Islamic State
A civilian carries a child as he walks with others after they were evacuated by the Syria Democratic Forces (SDF) fighters from an Islamic State-controlled neighborhood of Manbij, in Aleppo Governorate, Syria, August 12, 2016. The SDF has said Islamic State was using civilians as human shields. Reuters/Rodi Said

As the Islamic State group continues to lose ground in Syria and Iraq, new details about its recruits and their knowledge of Islam emerged late Sunday. Those interested in joining the group also known as ISIS were asked to rank their knowledge of the Islamic faith on a scale of one to three, with many of the recruits proving to be unfamiliar with detailed aspects of the religion, an investigation by the Associated Press found.

Recruits ordered books including “The Koran for Dummies” before joining the group and were kept in safe houses with imams who extolled the virtues of martyrdom indoctrinated them. Documents examined by the AP showed recruits were judged based on their knowledge of Shariah — Islamic law that is based on interpretations of religious texts, and hadiths, the sayings and actions of Prophet Muhammad.

Seventy percent of recruits in 2013 and 2014 were ranked as having only a “basic” knowledge of Sharia and 24 percent were judged to have “intermediate” knowledge, according to the documents shared with the AP by the Syrian opposition website Zaman al-Wasl that had information on more than 4,000 recruits who crossed into Syria. Only five percent of recruits were considered to show an advanced knowledge of Islam.

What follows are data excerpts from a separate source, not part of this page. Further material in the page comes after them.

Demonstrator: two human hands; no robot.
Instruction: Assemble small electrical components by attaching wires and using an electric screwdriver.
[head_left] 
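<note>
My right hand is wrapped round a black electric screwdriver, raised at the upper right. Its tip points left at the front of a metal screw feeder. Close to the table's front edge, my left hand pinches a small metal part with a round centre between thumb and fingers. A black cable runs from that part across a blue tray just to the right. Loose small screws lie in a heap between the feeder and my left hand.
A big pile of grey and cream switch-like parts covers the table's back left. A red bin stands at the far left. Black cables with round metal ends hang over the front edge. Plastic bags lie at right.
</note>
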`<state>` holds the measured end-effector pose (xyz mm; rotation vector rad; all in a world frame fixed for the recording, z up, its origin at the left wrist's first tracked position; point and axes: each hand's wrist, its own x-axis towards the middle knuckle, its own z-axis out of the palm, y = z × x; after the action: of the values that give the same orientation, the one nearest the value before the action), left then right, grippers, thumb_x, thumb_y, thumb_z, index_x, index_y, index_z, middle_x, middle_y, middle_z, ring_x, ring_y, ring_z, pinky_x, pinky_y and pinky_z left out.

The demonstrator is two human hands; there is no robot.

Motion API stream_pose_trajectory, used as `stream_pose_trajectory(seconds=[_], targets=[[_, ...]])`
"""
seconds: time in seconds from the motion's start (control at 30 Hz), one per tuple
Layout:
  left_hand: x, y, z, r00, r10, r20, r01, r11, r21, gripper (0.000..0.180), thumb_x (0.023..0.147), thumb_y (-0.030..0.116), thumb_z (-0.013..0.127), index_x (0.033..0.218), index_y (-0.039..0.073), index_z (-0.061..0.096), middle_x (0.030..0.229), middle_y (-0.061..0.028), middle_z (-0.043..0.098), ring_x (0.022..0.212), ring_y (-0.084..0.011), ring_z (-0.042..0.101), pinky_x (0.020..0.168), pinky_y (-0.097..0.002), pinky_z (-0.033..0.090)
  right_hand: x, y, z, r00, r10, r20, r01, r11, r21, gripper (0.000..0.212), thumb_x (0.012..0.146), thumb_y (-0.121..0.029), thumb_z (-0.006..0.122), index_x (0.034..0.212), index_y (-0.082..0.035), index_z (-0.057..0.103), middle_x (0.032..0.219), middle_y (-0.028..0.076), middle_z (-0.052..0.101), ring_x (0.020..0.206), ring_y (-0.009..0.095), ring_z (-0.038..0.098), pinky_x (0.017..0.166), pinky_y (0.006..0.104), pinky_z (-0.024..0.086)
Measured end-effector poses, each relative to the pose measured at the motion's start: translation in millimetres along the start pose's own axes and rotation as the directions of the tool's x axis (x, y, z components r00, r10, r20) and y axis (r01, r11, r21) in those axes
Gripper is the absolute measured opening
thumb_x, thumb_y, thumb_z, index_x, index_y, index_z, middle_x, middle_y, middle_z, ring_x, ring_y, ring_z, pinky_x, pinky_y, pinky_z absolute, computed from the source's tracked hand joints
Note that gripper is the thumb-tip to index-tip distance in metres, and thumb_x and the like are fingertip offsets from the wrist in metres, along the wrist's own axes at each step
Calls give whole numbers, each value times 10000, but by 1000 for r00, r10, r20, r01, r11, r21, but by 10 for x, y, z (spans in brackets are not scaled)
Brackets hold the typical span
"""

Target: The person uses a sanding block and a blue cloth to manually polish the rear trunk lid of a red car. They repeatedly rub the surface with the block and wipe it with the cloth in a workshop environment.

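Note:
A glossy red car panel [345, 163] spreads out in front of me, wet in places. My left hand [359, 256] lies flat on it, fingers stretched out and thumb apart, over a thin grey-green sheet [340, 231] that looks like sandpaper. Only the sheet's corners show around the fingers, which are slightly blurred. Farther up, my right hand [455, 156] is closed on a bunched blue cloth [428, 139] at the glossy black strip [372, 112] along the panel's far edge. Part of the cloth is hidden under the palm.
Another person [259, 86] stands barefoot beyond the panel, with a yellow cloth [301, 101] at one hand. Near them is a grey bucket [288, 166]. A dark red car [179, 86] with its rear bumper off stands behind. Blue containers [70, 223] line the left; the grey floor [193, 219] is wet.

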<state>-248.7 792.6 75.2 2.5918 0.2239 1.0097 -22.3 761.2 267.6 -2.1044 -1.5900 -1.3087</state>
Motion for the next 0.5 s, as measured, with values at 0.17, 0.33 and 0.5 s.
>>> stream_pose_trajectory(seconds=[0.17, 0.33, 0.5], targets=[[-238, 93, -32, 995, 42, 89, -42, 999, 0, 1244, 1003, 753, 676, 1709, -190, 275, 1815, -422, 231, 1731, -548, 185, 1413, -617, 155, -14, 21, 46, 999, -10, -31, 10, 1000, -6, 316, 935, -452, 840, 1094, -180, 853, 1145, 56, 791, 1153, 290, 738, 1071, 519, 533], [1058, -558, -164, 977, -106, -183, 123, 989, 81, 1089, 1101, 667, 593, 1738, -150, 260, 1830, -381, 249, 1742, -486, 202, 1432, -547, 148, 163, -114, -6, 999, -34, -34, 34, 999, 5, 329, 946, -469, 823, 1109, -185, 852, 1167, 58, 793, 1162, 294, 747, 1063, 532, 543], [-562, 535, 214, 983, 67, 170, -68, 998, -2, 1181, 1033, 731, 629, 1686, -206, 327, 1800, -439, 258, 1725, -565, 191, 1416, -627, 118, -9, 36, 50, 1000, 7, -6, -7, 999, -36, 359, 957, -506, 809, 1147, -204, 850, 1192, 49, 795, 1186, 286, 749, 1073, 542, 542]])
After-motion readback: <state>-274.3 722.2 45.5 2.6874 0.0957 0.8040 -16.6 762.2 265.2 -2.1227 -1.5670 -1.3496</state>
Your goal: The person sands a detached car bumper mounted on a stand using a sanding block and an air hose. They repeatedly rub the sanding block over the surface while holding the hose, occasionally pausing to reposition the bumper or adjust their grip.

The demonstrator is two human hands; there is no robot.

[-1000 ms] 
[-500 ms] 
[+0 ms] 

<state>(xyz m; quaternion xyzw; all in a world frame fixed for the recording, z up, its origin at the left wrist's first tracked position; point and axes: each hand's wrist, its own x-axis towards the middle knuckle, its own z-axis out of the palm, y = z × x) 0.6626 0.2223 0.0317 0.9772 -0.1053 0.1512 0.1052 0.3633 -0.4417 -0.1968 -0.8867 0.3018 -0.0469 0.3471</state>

As governments around the globe look to fight ISIS’s strong social media presence and recruiting tactics, the new data suggests the group preys on recruits who do not have a deep understanding of the Islamic faith. The documents showed an ISIS recruiter who worked in France went bar hopping with potential members in order to grow close to them.

The number of ISIS fighters in Iraq and Syria has dropped to its lowest numbers in two years , the U.S. government said in June, estimating the number of fighters in Syria and Iraq at between 18,000 to 22,000, down from as many as 31,500 in 2014. There are an estimated 5,000 ISIS fighters in Libya and 1,000 in Egypt. Studies estimate as many as 4,000 ISIS fighters were recruited from Western Europe.

“People like me were tricked into something that they didn’t understand,” a recruit who spoke to the AP under conditions of anonymity said. “I never meant to end up with IS.”

In recent days, ISIS has lost its total grip on its Libyan stronghold of Sirte. Despite losing ground in Syria, Iraq and Libya, the group continues to carry out attacks. ISIS claimed responsibility for a suicide bombing Sunday that killed 50 people near the Syrian border with Turkey, Reuters reported.